Nos seis primeiros meses deste ano, 23.378 processos chegaram aos gabinetes dos ministros

Felipe Recondo, de O Estado de S.Paulo,

01 de julho de 2009 | 19h08

O filtro aplicado pelo Supremo Tribunal Federal (STF) a partir de 2007 para barrar recursos sem relevância diminuiu em 42% a carga de trabalho dos ministros no primeiro semestre deste ano na comparação com 2008. Nos seis primeiros meses deste ano, 23.378 processos chegaram aos gabinetes dos ministros. No mesmo período de 2008, foram 40.082 processos. Na comparação com 2007, a queda chegou a 63,6%.

 

A redução permitiu, de acordo com o presidente do STF, que os ministros se concentrassem em temas de maior impacto, como os julgamentos da demarcação da terra indígena Raposa Serra do Sol, da extinção da Lei de Imprensa e da proibição da importação de pneus usados pelo Brasil.
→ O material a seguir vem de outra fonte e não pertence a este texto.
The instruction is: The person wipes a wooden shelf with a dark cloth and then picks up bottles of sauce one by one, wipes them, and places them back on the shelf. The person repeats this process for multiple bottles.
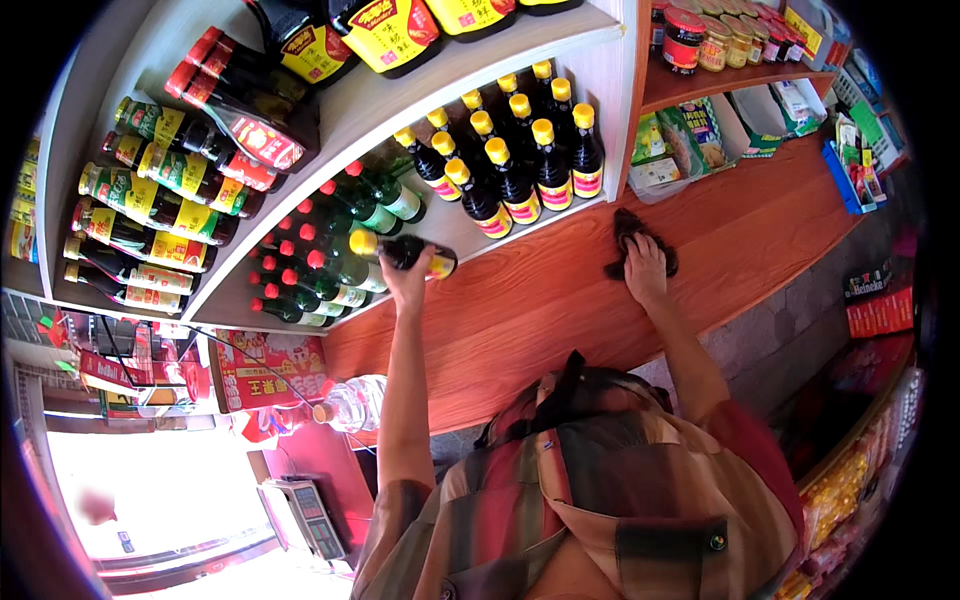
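My left hand (406, 283) grips a dark glass bottle (409, 253) with a yellow cap, tilted almost flat in front of the lower shelf. My right hand (645, 264) presses a bunched dark brown cloth (627, 226) onto the reddish wood-grain counter (517, 300). Several dark bottles with yellow caps (517, 176) stand in rows on the lower shelf, beyond both hands. Beside them, left of the held bottle, are green glass bottles with red caps (330, 255).
Larger sauce bottles (390, 34) line the shelf above. Jars (682, 45) and an open plastic container of packets (667, 150) sit at the right. A blue tray (847, 180) stands near the counter's right end. A clear plastic jug (360, 403) is at the left end.
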Available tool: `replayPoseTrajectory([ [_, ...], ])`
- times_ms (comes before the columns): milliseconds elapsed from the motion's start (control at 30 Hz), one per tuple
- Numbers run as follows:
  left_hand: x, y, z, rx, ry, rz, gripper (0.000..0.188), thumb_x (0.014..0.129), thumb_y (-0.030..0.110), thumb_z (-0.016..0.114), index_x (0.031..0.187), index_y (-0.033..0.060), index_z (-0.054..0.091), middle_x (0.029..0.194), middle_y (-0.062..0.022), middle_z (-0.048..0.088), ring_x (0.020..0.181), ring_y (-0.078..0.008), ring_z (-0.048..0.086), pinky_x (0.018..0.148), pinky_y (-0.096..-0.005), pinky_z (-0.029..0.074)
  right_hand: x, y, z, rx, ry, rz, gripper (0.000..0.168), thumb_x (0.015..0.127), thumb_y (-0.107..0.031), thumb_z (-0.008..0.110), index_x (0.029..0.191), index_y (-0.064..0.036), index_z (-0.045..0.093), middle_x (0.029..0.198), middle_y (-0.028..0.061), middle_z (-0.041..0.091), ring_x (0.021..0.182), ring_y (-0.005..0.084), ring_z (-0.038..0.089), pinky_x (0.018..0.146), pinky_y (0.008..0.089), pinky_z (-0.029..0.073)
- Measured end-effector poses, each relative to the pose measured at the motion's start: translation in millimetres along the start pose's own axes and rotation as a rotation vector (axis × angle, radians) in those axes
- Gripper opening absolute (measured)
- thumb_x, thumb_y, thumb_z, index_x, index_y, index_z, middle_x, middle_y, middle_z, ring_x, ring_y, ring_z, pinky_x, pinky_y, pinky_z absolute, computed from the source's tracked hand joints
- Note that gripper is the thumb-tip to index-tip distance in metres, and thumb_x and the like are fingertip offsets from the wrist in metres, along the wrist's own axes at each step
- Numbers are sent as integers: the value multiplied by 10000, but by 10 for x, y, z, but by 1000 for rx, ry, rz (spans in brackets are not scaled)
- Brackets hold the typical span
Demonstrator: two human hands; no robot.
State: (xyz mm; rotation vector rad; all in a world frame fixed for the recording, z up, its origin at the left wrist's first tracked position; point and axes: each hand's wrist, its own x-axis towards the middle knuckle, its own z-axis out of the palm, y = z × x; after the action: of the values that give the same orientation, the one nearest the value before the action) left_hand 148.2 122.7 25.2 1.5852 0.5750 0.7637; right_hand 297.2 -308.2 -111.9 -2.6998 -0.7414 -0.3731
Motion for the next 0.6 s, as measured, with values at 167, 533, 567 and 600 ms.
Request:
replayPoseTrajectory([
  [167, 617, -335, 525, -4, 92, -49, 586, 660, -7, 821, 1146, 59, 501, 968, -31, 624, 849, -152, 612, 785, -324, 528, 35, 18, -1, -5, -8, -18, 440, 874, -201, 555, 1287, -52, 530, 1366, 120, 454, 1279, 325, 408, 992, 466, 379],
  [533, 847, -539, 934, -146, -39, -113, 721, 744, 1, 757, 1343, 48, 359, 1187, -67, 550, 1054, -183, 551, 928, -327, 463, 76, 22, -45, 18, -41, -6, 429, 881, -205, 552, 1287, -68, 533, 1383, 126, 444, 1299, 331, 393, 990, 464, 378],
  [567, 834, -502, 929, -187, -50, -209, 755, 759, -19, 733, 1383, 50, 313, 1224, -68, 525, 1092, -187, 535, 955, -332, 449, 58, 34, -44, 17, -47, 1, 430, 879, -206, 554, 1286, -68, 534, 1383, 126, 445, 1299, 330, 393, 990, 463, 378],
  [600, 825, -500, 876, -177, -89, -217, 807, 755, -35, 722, 1416, 72, 272, 1232, -63, 520, 1096, -188, 534, 959, -338, 449, 80, 20, -66, 21, -48, -1, 432, 877, -206, 557, 1286, -69, 534, 1383, 125, 445, 1299, 329, 394, 990, 462, 378],
])
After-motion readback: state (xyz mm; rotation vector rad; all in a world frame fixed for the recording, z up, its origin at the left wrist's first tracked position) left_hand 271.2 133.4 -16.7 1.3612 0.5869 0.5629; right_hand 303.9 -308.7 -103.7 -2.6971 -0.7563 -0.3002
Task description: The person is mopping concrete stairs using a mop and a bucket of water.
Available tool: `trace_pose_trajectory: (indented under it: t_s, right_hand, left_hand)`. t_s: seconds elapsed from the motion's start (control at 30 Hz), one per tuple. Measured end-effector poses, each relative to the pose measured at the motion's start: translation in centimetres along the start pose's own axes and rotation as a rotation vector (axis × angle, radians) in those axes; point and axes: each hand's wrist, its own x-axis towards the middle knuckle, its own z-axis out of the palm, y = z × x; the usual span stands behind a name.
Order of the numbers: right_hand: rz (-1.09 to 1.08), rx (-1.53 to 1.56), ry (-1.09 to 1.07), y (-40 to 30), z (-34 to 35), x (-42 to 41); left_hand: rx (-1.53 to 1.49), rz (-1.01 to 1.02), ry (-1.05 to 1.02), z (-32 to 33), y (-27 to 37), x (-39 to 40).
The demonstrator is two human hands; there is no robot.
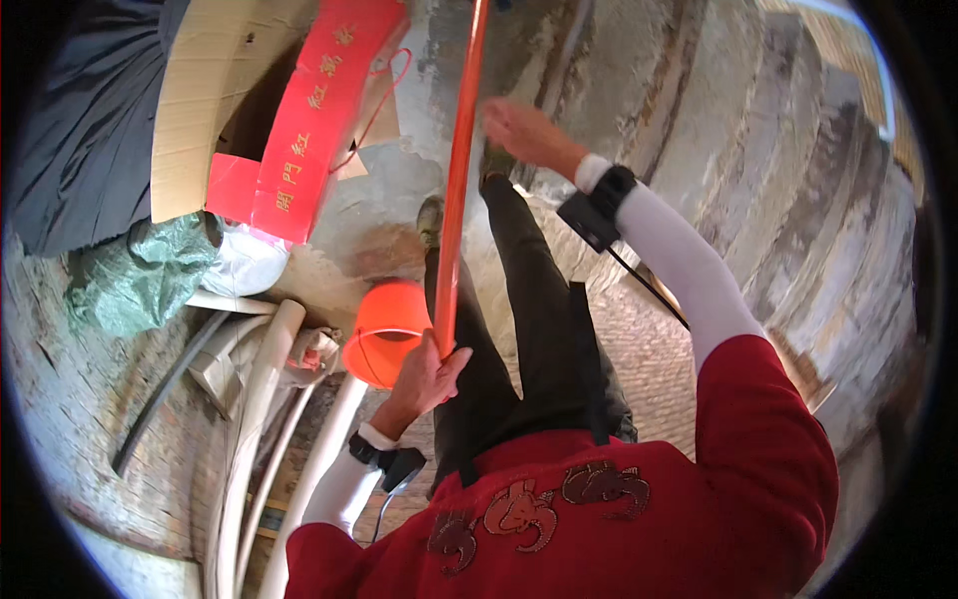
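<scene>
An orange-red pole [459, 165] runs lengthwise through the picture and leaves it at the top. My left hand [428, 378] grips its lower end, with the thumb showing beside the pole. Higher up, my right hand [528, 133] is beside the pole, blurred and apparently apart from it. Whether its fingers are spread or closed is unclear. Just past my left hand is an orange plastic bucket [385, 318], its rim facing towards me. Part of the bucket is hidden behind the pole and my left hand.
At upper left stands an open cardboard box [202, 112] with a red panel [310, 120] bearing gold writing. A green woven sack [142, 273], a white bag [247, 258] and several pale pipes [251, 427] lie at left. A rough, stained wall [778, 172] rises at right.
</scene>
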Motion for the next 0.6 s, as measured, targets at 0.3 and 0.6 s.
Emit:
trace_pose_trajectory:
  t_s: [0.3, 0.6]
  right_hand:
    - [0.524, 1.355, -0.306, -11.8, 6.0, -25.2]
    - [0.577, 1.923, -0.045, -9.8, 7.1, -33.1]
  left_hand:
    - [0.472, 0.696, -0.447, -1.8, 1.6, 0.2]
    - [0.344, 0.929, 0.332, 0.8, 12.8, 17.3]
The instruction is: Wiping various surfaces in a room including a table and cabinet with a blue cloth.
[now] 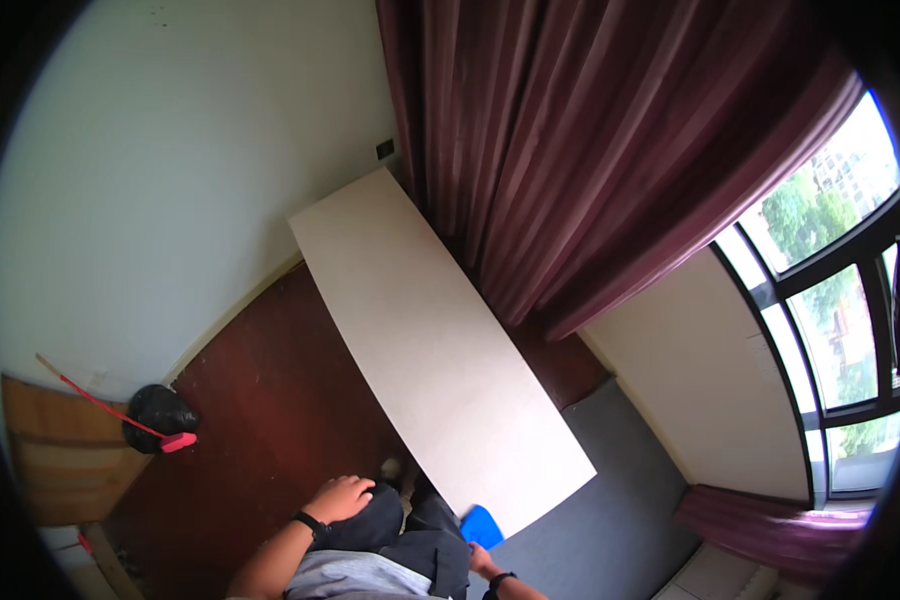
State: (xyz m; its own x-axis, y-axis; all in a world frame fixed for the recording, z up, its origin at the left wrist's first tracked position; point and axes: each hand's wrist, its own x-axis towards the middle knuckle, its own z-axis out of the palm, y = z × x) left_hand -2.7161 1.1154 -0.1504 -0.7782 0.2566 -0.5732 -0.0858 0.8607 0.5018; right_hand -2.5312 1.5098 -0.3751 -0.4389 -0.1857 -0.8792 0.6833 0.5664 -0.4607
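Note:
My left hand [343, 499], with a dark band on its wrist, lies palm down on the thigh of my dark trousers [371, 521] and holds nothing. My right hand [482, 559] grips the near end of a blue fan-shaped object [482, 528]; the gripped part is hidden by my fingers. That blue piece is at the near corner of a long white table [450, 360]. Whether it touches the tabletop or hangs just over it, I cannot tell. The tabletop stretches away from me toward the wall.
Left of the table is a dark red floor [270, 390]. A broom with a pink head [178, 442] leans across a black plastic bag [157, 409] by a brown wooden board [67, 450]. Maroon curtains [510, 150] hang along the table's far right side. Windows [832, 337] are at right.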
Por conta disso, o volume de decisões também caiu: de 60 mil julgados em 2008 para 53 mil neste ano, incluindo decisões das turmas, de plenário e julgamentos por apenas um ministro.

 

"É natural que essa tendência venha a se manifestar", afirmou o presidente do Supremo ontem, na última sessão do semestre. "Esta sensível redução possibilitou o redirecionamento da energia e talento dos membros da Corte para a aplicação de mecanismos voltados à maior acurácia na apreciação das questões examinadas", acrescentou.

 

Por conta dessa tendência e diante de casos mais complicados, a quantidade de processos julgados no plenário do Supremo, com a participação dos 11 ministros, também diminuiu: 23% do ano passado para cá.

 

O desempenho do Supremo piorou, no entanto, no julgamento do principal tipo de processo criminal no tribunal: o habeas corpus. Na comparação do primeiro semestre deste ano com o mesmo período do ano passado, a quantidade de liminares em habeas corpus julgadas caiu 18%. E em 83% dos casos, as liminares foram negadas pelos ministros.

 

Os ministros do STF saíram ontem de recesso. Voltam ao trabalho no dia 3 de agosto. A primeira sessão, após as férias, está marcada para 5 de agosto ainda com pauta indefinida.

 

No segundo semestre, os ministros terão uma lista extensa de assuntos importantes para julgar, a começar pela denúncia contra o ex-ministro da Fazenda Antonio Palocci por suposto envolvimento na quebra do sigilo bancário do caseiro Francenildo dos Santos Costa e pelo pedido de extradição do ex-ativista italiano Cesare Battisti.

 

Além desses casos, há previsão para que sejam julgados os processos que questionam o poder de investigação do Ministério Público, a incidência do Imposto sobre Circulação de Mercadorias e Serviços (ICMS) na base de cálculo da Contribuição para o Financiamento da Seguridade Social (Cofins), a constitucionalidade da Lei Seca, da legislação sobre interceptação de ligações telefônicas e a da proposta de integração do Rio São Francisco.